*Required action*
The response must match the data below exactly, line for line.

----- Data shown -----

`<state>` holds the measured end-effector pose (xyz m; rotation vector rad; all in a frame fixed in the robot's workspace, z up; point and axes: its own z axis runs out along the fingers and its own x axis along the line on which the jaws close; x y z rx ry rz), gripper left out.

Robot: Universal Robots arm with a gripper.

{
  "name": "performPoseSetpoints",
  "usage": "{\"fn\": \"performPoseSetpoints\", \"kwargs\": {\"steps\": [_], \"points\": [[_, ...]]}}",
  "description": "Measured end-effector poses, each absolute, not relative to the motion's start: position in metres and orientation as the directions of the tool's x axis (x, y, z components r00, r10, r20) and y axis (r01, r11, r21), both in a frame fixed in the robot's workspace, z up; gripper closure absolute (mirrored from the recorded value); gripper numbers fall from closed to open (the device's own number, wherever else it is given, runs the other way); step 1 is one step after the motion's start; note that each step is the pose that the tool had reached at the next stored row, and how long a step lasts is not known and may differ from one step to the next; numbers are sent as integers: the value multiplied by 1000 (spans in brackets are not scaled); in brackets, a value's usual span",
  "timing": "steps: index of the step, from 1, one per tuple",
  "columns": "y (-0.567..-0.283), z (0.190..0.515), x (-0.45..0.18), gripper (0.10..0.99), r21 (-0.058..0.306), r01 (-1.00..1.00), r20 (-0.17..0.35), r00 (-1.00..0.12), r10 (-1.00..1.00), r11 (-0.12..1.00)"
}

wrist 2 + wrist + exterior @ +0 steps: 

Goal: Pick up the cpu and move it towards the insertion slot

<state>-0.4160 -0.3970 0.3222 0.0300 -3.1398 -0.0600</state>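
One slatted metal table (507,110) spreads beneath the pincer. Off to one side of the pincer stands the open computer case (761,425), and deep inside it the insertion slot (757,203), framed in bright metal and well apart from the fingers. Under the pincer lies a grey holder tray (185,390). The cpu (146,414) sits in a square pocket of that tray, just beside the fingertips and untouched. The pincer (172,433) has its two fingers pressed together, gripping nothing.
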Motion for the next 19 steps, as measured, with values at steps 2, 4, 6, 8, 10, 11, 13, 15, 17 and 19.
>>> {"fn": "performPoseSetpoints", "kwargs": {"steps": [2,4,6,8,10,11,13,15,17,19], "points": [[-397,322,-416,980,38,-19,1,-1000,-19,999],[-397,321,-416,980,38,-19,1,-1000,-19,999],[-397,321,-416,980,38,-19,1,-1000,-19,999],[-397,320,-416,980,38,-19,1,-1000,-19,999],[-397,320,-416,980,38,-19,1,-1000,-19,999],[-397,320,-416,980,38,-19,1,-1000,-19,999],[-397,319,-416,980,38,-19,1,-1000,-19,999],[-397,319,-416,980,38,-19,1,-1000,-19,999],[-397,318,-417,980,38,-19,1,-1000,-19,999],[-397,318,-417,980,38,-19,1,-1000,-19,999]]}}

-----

*Answer*
`<state>` holds the measured end-effector pose (xyz m; rotation vector rad; all in a frame fixed in the robot's workspace, z up; point and axes: its own z axis runs out along the fingers and its own x axis along the line on which the jaws close; x y z rx ry rz), gripper left out.

Robot: Universal Robots arm with a gripper.

{
  "name": "performPoseSetpoints",
  "usage": "{\"fn\": \"performPoseSetpoints\", \"kwargs\": {\"steps\": [_], \"points\": [[_, ...]]}}",
  "description": "Measured end-effector poses, each absolute, not relative to the motion's start: position in metres and orientation as the directions of the tool's x axis (x, y, z components r00, r10, r20) and y axis (r01, r11, r21), both in a frame fixed in the robot's workspace, z up; gripper closure absolute (mirrored from the recorded value); gripper numbers fall from closed to open (the device's own number, wherever else it is given, runs the other way); step 1 is one step after the motion's start; note that each step is the pose that the tool had reached at the next stored row, and how long a step lasts is not known and may differ from one step to the next; numbers are sent as integers: the value multiplied by 1000 (spans in brackets are not scaled); in brackets, a value's usual span",
  "timing": "steps: index of the step, from 1, one per tuple",
  "columns": "y (-0.567..-0.283), z (0.190..0.515), x (-0.45..0.18), gripper (0.10..0.99), r21 (-0.058..0.306), r01 (-1.00..1.00), r20 (-0.17..0.35), r00 (-1.00..0.12), r10 (-1.00..1.00), r11 (-0.12..1.00)"
}

wrist 2 + wrist + exterior @ +0 steps: 

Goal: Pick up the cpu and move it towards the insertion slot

<state>-0.4160 -0.3970 0.3222 0.0300 -3.1398 -0.0600</state>
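One slatted metal table (507,110) spreads beneath the pincer. Off to one side of the pincer stands the open computer case (761,425), and deep inside it the insertion slot (757,203), framed in bright metal and well apart from the fingers. Under the pincer lies a grey holder tray (185,390). The cpu (146,414) sits in a square pocket of that tray, just beside the fingertips and untouched. The pincer (172,433) has its two fingers pressed together, gripping nothing.
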Motion for the next 19 steps, as measured, with values at steps 2, 4, 6, 8, 10, 11, 13, 15, 17 and 19.
>>> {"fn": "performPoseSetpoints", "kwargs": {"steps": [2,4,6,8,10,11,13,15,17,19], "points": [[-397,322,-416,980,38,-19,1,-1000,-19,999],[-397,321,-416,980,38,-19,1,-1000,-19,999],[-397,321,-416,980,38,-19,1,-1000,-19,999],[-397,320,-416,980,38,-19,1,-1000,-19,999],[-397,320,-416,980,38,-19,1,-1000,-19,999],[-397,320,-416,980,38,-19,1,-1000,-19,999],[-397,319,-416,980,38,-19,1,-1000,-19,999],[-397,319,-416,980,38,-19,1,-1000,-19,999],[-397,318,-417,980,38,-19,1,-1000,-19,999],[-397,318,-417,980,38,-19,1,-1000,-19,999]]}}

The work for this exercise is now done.